How many will be releasing a .net desktop product in the next year or early next year?  Why or why not?

I'm talking about general public or niche applications, not custom applications.  I'm also talking about desktop products, not web applications.

Chris
Monday, April 15, 2002

SourceGear will be releasing a .NET desktop product this year:

http://vault.sourcegear.com/

So far, the .NET platform has been very comfortable, with a lot less "bleeding edge pain" than I expected.  We showed demos of this product in our booth at Tech-Ed last week.

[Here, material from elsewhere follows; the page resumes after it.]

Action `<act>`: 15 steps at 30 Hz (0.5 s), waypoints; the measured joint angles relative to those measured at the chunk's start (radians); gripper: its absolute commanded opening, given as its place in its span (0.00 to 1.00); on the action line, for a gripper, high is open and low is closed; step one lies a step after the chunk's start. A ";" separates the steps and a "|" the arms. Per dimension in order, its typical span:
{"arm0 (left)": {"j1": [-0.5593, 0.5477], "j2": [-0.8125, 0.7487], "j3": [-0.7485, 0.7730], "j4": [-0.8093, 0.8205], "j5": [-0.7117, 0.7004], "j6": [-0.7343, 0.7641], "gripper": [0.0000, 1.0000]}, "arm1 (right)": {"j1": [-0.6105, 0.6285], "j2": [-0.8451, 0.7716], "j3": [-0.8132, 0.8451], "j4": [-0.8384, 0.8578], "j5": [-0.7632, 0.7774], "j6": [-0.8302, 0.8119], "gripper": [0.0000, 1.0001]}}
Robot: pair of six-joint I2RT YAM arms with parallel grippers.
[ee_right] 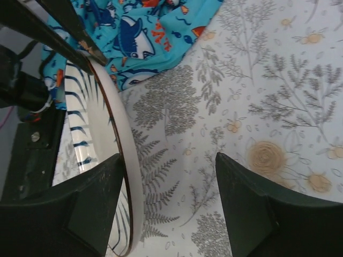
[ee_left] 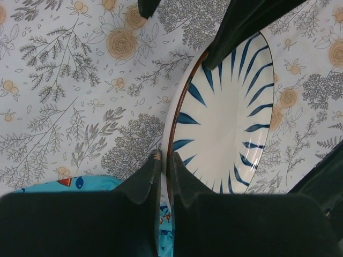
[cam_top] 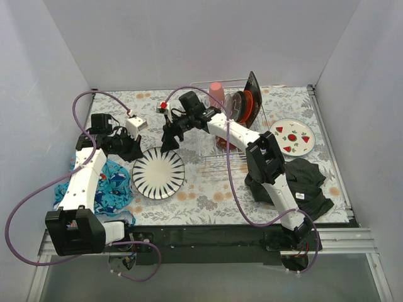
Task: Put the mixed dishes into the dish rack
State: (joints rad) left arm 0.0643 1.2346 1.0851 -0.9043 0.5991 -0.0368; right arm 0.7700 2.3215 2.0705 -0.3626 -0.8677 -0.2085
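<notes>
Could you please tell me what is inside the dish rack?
A pink cup, a red-orange dish and a black plate stand at the far end of the rack. The right arm covers its middle, so anything there is hidden.

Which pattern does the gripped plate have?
The plate has dark radial stripes on white; left wrist view.

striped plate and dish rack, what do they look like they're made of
The striped plate: likely glazed ceramic, glossy; light glints on its white face and the rounded rim has a brown edge. The dish rack: thin wire, probably metal with a white coating, judging by its fine straight bars; sheen too small to tell.
</notes>
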 measured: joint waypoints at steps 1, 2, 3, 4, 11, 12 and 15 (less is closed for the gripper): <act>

With a more mass-market product, I would be a lot more hesitant about the deployment issues of the .NET runtime.  We're assuming (and betting) that software developers will be among the people who are most likely to have the .NET framework on their machine.

Eric W. Sink
Monday, April 15, 2002

I'm in beta testing with a VB6 desktop product, and gearing up for another product.  Been debating whether or not to use VB.NET for this second effort.  If anyone can enlighten me on the following, I'd appreciate it:

- Is VB.NET ready for prime time?
- In what scenarios should you stay with VB6?
- Is it possible to have both VB.NET and VB6 on the same machine?

Thanks.

Brandon Knowle
Tuesday, April 16, 2002

1. I think it's ready for prime time.
2. The most pressing needs to stay with VB6 are (a) your target population isn't likely to have the 20MB .NET Framework (b) maintenance of existing code.
3. Yes, they'll happily coexist on the same machine.

Mike Gunderloy
Tuesday, April 16, 2002

Would you release a product that was distributed on a CD with the .net framework when a 20 mb download isn't a factor?

Chris
Tuesday, April 16, 2002

Depends on two things:

* stable functional language support (not fast, just stable)
* ability to extend Mono's IL beyond one that features C# most prominently

Almost certainly, this won't be done within your poll's timeframe.

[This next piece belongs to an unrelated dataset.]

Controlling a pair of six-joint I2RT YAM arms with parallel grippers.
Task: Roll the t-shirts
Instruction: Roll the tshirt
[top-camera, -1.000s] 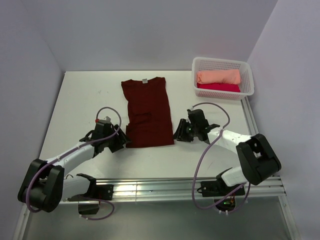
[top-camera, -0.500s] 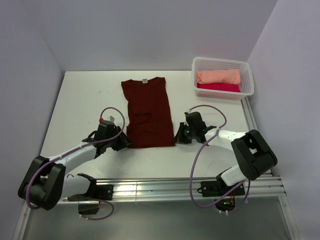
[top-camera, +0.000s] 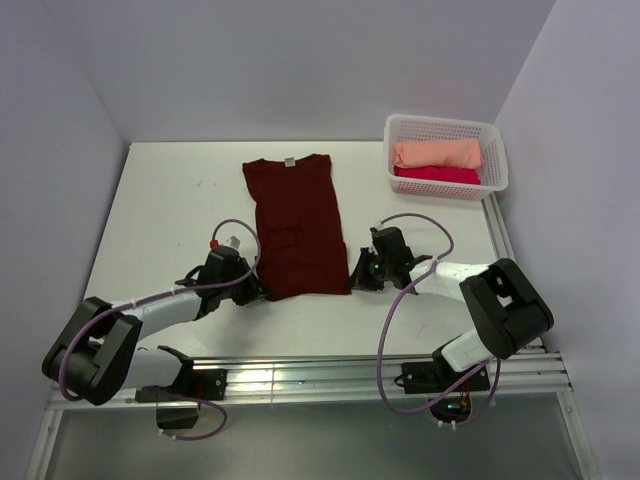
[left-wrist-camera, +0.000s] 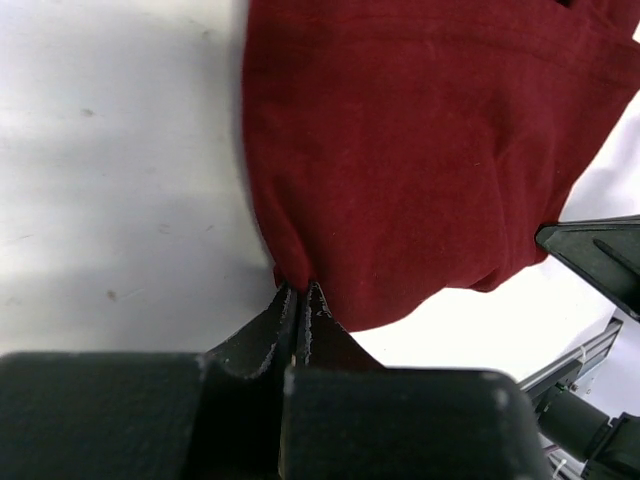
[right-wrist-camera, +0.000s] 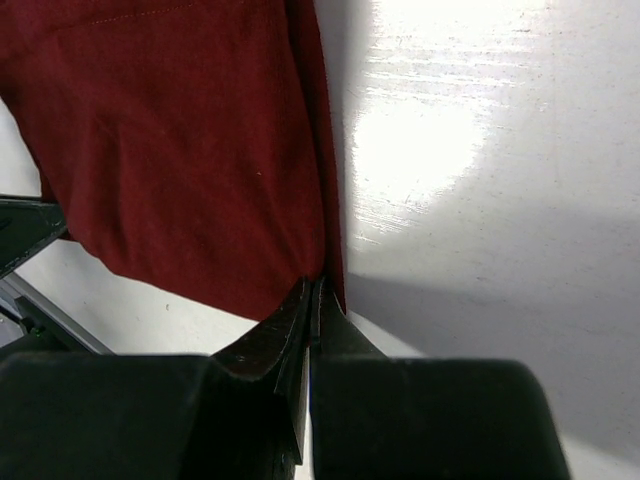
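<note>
A dark maroon t-shirt (top-camera: 295, 222) lies folded into a long strip on the white table, grey neck label at the far end. My left gripper (top-camera: 260, 290) is shut on its near left hem corner (left-wrist-camera: 290, 275). At the near right hem corner (right-wrist-camera: 318, 275) my right gripper (top-camera: 352, 276) is shut on the cloth. In both wrist views the jaws meet with the maroon t-shirt (left-wrist-camera: 420, 150) (right-wrist-camera: 190, 140) pinched at their tips. Two more t-shirts, a peach one (top-camera: 436, 153) and a crimson one (top-camera: 436, 174), lie rolled in the basket.
A white plastic basket (top-camera: 497, 158) stands at the table's far right corner. White walls close in the table on the left, back and right. An aluminium rail (top-camera: 330, 376) runs along the near edge between the arm bases.
Both grippers moved inward to the shirt's near corners and went from open to shut on the hem. The near hem is slightly gathered at each corner.
</note>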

But Scheme and Python implementations did not take too long to hit Java, I would say about 5 years.  And that's considering the JVM is fairly hostile to other languages, while Microsoft at least made sure to get feedback from language communities.

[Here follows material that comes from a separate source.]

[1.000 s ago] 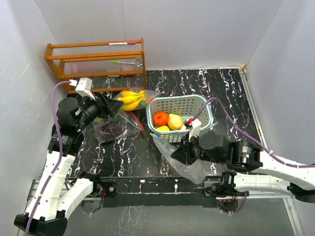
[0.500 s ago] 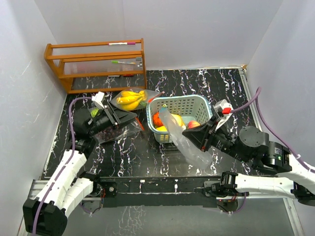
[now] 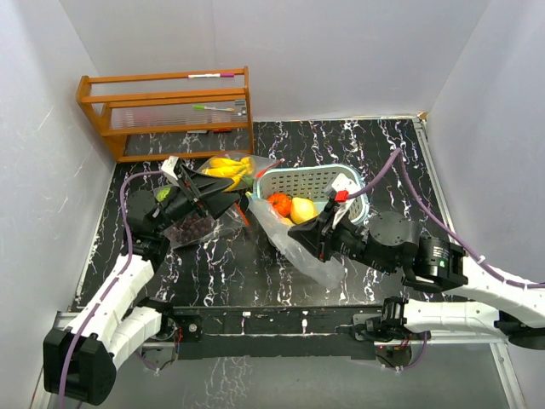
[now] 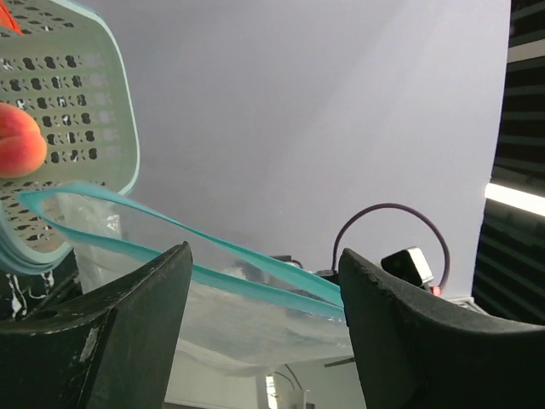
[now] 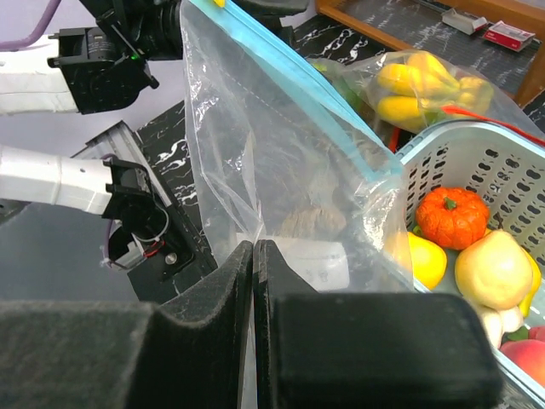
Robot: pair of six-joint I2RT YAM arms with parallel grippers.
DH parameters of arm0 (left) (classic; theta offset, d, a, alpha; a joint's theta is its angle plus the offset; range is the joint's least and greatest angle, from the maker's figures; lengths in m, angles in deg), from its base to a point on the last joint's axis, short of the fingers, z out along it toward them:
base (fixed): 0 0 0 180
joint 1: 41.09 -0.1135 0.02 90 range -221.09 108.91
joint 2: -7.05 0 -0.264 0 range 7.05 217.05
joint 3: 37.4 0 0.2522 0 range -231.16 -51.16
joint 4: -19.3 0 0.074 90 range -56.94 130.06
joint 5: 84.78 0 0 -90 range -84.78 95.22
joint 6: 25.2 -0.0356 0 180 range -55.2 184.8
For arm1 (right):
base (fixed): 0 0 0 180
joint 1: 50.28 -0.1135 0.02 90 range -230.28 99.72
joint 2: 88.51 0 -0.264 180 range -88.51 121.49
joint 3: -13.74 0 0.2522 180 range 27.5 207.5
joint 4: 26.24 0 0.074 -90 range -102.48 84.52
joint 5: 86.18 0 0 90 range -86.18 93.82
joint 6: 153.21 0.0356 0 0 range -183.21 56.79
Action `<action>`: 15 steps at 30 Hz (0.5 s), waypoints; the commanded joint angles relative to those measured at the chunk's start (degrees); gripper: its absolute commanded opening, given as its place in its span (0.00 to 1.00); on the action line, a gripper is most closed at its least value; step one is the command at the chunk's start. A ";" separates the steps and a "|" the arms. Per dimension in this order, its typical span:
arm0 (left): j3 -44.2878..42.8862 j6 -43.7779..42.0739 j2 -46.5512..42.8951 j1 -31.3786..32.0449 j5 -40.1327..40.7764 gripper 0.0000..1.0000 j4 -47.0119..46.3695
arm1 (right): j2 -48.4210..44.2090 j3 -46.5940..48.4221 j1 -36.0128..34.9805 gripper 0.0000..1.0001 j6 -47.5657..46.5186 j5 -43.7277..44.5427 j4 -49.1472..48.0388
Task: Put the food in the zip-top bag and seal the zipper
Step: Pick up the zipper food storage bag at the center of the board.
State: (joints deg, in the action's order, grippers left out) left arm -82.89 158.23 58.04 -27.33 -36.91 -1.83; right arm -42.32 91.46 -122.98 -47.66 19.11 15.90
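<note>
My right claw (image 3: 300, 232) is clamped on the zip-top bag (image 3: 317, 264), and my left claw (image 3: 238, 188) gapes apart. A black marbled table (image 3: 247, 266) lies below both, with white walls (image 3: 341, 51) beyond.

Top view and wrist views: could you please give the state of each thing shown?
bag: empty, unsealed, held up.
right claw: shut on bag.
left claw: open, at the bag's rim.
basket: holds fruit.
banana bag: filled, on table.
grape bag: filled, on table.
</note>
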 commanded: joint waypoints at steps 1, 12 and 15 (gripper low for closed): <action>-0.54 7.19 0.46 0.67 -0.18 0.68 -3.39 | -0.12 1.95 -0.20 0.08 -2.91 -1.59 -6.57; -0.48 7.91 1.24 1.56 -2.64 0.69 -1.37 | 1.54 2.47 -0.24 0.08 -5.62 -3.41 -8.06; -0.24 8.16 2.22 1.77 -3.18 0.70 -0.88 | 2.08 2.61 -0.24 0.08 -6.50 -3.42 -9.02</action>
State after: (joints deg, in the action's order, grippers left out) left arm -82.89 165.35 59.54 -26.06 -37.70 -2.80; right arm -40.59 91.46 -122.98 -51.79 16.22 11.85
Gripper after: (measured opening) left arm 0.694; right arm 0.078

Hopefully there are good counters against Microsoft's legal death squads...

Janos M.
Tuesday, April 16, 2002

Any project coded by hand using .NET is a "custom application",  isn't it ?

Bella
Tuesday, April 16, 2002

By "custom" I meant products written and sold for multiple "unknown" users as opposed to applications written for a single client whose operating enviroment you have some control over or at least know.

Chris
Tuesday, April 16, 2002

If you're distributing on CD (or to users with the willingness and ability to download the .NET runtimes), and you're sure you can develop your product in .NET, I'd go for it.

Possible gotchas which my force the answer to the second question to be no...
1) You have to support Windows 95 (Win 98 and ME are okay) or NT 3.x (NT 4.0, Win 2K, and XP are okay).
2) You use 3rd-party VB/COM controls and the vendor has not provided a .NET product yet. Some of these have problems with COM interop; events aren't fired or aren't caught. This is far from universal, but it's something to watch out for.
3) A large portion of your user base works on very low-end machines. Running .NET apps on something less than a PII with 64 MB probably won't be a good idea.

Dave Rothgery
Tuesday, April 16, 2002

> Would you release a product that was distributed on a CD with the .net framework when a 20 mb download isn't a factor?

Only if the installation of the .NET framework is completely transparent to the user.

B
Tuesday, April 16, 2002

We plan to translate our Java CAD application into C# this year.  Luckily, Microsoft is releasing J# soon, which should be a great help.